1. Pasal 4 Ayat (3) Huruf h, penghasilan dari modal yang ditanamkan oleh dana pensiun dalam
bidang-bidang tertentu yang ditetapkan dengan Keputusan Menteri Keuangan
(243/PMK.03/2009). Bidang tertentu yang dimaksud adalah dividen dari saham pada Perseroan
Terbatas yang tercatat pada Bursa Efek Indonesia.

Dengan demikian, apabila Wajib Pajak dana pensiun tersebut menyalurkan investasi dalam bidang
tertentu sesuai dengan ketentuan di atas, maka dividen yang diperoleh bukan merupakan objek
pajak bagi dana pensiun yang menerimanya.

Di sisi lain, apabila yang menerima dividen bukan merupakan pihak tersebut pada dua poin di
atas, maka dividen yang diterima merupakan objek pajak.

Dividen Sebagai Objek Pajak Penghasilan


Ada dua skema atau kemungkinan yang mungkin muncul terkait dividen sebagai objek
penghasilan, yakni dividen sebagai objek PPh namun bukan sebagai objek pemotongan atau
pemungutan PPh, dan dividen sebagai objek PPh, juga sebagai objek pemotongan atau
pemungutan PPh.

1. Dividen Bukan Sebagai Objek Pemotongan atau Pemungutan PPh

Dividen sebagai objek PPh namun dikecualikan dari pemotongan atau pemungutan PPh terdapat
pada Pasal 23 Ayat (4), yakni penghasilan yang dibayar atau terutang kepada bank. Maksudnya
adalah, segala penghasilan yang dibayar atau terutang kepada bank, termasuk misalnya dividen,
maka tidak dilakukan pemotongan PPh. Sedangkan selain dividen dimaksud, maka dividen
tersebut sebagai objek pemotongan atau pemungutan PPh.
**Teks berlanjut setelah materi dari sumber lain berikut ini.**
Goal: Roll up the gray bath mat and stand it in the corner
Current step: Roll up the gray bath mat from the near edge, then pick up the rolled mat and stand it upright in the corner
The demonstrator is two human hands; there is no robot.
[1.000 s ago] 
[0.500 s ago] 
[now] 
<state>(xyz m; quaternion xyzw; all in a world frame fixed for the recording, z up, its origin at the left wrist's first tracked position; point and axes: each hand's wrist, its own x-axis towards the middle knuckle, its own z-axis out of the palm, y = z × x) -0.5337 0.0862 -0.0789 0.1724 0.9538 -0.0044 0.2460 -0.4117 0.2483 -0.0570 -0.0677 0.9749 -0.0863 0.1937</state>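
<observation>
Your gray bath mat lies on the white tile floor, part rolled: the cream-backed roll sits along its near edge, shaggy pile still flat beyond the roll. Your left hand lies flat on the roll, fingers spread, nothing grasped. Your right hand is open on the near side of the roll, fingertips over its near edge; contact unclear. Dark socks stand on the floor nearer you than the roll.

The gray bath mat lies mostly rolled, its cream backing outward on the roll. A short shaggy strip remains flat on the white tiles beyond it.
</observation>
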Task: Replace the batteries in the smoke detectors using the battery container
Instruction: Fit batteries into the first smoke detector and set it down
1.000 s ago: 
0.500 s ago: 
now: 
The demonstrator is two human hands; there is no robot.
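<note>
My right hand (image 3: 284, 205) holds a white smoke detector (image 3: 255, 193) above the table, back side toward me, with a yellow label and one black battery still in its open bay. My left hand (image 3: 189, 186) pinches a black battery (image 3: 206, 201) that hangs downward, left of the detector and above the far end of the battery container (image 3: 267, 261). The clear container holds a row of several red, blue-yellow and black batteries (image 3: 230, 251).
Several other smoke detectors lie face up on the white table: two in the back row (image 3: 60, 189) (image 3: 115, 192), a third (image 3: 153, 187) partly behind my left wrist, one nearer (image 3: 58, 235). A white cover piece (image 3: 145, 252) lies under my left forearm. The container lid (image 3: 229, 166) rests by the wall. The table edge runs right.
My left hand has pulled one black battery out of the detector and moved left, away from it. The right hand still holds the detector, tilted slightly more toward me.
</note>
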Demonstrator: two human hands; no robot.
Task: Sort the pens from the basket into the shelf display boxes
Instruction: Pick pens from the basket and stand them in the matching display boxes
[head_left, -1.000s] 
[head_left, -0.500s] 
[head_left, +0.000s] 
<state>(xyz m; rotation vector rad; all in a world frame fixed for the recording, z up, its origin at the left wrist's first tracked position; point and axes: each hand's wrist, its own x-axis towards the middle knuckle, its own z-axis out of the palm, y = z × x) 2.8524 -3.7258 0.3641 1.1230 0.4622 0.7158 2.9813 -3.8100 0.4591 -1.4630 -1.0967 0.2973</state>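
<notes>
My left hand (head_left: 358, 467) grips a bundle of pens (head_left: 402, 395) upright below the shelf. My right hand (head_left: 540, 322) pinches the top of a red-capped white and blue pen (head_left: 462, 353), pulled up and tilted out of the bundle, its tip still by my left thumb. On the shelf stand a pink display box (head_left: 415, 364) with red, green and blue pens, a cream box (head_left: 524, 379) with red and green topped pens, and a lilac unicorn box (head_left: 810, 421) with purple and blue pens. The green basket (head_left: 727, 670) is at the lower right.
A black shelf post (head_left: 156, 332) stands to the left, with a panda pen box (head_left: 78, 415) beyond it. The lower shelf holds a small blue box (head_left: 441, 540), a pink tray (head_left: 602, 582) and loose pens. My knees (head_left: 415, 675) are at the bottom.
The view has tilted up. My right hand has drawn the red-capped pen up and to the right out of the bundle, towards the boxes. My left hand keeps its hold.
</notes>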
2. Dividen Sebagai Objek Pemotongan atau Pemungutan PPh

Dalam Pasal 23 dan 26 UU PPh, salah satu objek pemotongan atau pemungutan PPh adalah
dividen. Perbedaan mendasar dari Pasal 23 dan 26 adalah penerima penghasilannya. Pada Pasal
23, penerima penghasilannya adalah WPDN dan Bentuk Usaha Tetap (BUT). Sedangkan pada
Pasal 26, penerima penghasilannya adalah Wajib Pajak Luar Negeri (WPLN) selain BUT.
Contoh Kasus
PT Jaya Abadi yang berkedudukan di Jawa Tengah memutuskan untuk membagikan dividen tunai
kepada para pemegang sahamnya. Adapun rinciannya adalah sebagai berikut:

1. PT Indojaya, pemegang saham 25% mendapatkan dividen Rp250.000.000,00. Sesuai dengan


ketentuan Pasal 4 Ayat (3) huruf f di atas, maka dividen yang diterima PT Indojaya tidak dipotong
PPh karena bukan merupakan objek pajak.
2. La Mercy Company, perusahaan berkedudukan di luar negeri pemegang saham 20%, mendapat
dividen Rp200.000.000,00, maka dividen yang diterima La Mercy Company akan dipotong tarif
Pasal 26 yakni sebesar 25% atau berdasarkan tarif kesepakatan pajak antara Indonesia dengan
negara asal La Mercy Company.
3. PT Kota Lama pemegang saham 20%, mendapat dividen sebesar Rp200.000.000,00, maka
berdasarkan Pasal 23, dividen yang diterima PT Kota Lama akan dipotong PPh Pasal 23 yakni
sebesar 15%.
4. Koperasi Karyawan Musi Jaya, pemegang saham 15% mendapat dividen sebesar
Rp150.000.000,00, maka sesuai dengan penjelasan pasal 4 Ayat (3), dividen yang diterima
Koperasi Karyawan Musi Jaya bukan merupakan objek PPh.